• Work to complete: Retype the listing that follows without a single change.

•••

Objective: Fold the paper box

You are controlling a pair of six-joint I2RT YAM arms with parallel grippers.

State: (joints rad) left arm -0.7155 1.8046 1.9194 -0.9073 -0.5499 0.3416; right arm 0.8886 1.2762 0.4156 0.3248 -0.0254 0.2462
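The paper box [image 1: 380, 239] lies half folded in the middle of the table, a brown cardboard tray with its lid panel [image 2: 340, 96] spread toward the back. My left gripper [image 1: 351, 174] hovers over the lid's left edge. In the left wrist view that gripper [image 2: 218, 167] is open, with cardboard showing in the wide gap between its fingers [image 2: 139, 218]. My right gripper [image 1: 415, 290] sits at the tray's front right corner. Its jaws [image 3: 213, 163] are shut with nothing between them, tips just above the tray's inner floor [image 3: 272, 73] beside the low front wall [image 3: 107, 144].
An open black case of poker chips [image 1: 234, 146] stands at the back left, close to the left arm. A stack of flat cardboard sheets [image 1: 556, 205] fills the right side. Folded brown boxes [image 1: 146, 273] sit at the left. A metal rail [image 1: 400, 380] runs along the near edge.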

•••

• Solved exercise:
Objective: Fold the paper box

You are controlling a pair of six-joint I2RT YAM arms with parallel grippers.

State: (joints rad) left arm -0.7155 1.8046 1.9194 -0.9073 -0.5499 0.3416; right arm 0.8886 1.2762 0.4156 0.3248 -0.0254 0.2462
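The paper box [image 1: 380, 239] lies half folded in the middle of the table, a brown cardboard tray with its lid panel [image 2: 340, 96] spread toward the back. My left gripper [image 1: 351, 174] hovers over the lid's left edge. In the left wrist view that gripper [image 2: 218, 167] is open, with cardboard showing in the wide gap between its fingers [image 2: 139, 218]. My right gripper [image 1: 415, 290] sits at the tray's front right corner. Its jaws [image 3: 213, 163] are shut with nothing between them, tips just above the tray's inner floor [image 3: 272, 73] beside the low front wall [image 3: 107, 144].
An open black case of poker chips [image 1: 234, 146] stands at the back left, close to the left arm. A stack of flat cardboard sheets [image 1: 556, 205] fills the right side. Folded brown boxes [image 1: 146, 273] sit at the left. A metal rail [image 1: 400, 380] runs along the near edge.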

There is nothing else to the answer.